A conduit like pipe system for Elixir.
Pipes are a different approach to what enumerators and streams do: passing values from one function to another. Pipes allow more things than enumerators and it's easier to perform complicated tasks with them (really anything more complicated than a simple map or filter).
Pipes come in three basic forms: sources, conduits and sinks. Sources produce values, sinks consume them and conduits to both. Take for example the following pipeline:
require Pipe, as: P
alias Pipe.List, as: PL
P.connect [PL.source_list([1,2,3]), P.map(&(&1+1)), P.take_while(&(&1<=2))]
# Result: [1, 2]PL.source_list is a source, PL.map is a conduit and PL.take_while is a
sink.
These aren't the only types in the pipes library, there are also steps.
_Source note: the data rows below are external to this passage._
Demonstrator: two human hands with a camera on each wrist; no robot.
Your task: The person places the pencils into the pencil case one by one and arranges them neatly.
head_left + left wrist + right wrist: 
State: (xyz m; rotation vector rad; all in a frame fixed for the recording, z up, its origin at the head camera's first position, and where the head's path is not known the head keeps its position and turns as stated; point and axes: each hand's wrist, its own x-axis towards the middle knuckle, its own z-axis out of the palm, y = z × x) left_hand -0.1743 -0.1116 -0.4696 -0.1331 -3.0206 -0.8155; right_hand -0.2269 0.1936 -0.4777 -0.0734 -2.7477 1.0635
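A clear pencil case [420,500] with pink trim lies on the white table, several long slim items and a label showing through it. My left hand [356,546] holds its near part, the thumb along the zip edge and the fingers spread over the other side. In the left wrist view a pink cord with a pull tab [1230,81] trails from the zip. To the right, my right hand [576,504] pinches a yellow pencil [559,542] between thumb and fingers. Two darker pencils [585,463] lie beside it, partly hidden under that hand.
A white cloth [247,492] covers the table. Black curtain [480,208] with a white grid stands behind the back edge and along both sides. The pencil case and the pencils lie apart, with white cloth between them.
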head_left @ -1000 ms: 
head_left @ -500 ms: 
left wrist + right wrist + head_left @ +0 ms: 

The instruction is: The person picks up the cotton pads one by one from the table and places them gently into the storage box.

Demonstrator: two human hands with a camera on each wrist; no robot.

Steps
are internal things, they represent a pipe that's currently running. See the
Pipe module docs for more details. Under normal circumstances you shouldn't
have to think about steps.
Each pipe is an individual value. PL.source_list([1,2,3]) produces a
Pipe.Source, PL.map(&(&1+1)) produces a Pipe.Conduit and
PL.take_while(&(&1<=2)) produces a Pipe.Sink. To run a pipe you have to
connect all individual bits using the Pipe.connect/2 function. This function
connects two pipes to result in a new pipe, or if a source and sink are given
runs the pipe. For connecting multiple pipes there iss Pipe.connect/1, which
takes a list of pipes.
The above example could have been written as:
alias Pipe, as: P
alias Pipe.List, as: PL
source = PL.source_list([1,2,3])
conduit = PL.map(&(&1+1))
sink = PL.take_while(&(&1<=2))
new_source = P.connect(source, conduit)
result = P.connect(new_source, sink)It could also have been written as:
source = PL.source_list([1,2,3])
conduit = PL.map(&(&1+1))
sink = PL.take_while(&(&1<=2))
new_sink = P.connect(conduit, sink)
result = P.connect(source, new_sink)By the way, using Pipe.connect/2 is sometimes called horizontal composition
(because of how the code looks when you put it on a single line). There's also
vertical composition: using the do-notation to write pipes.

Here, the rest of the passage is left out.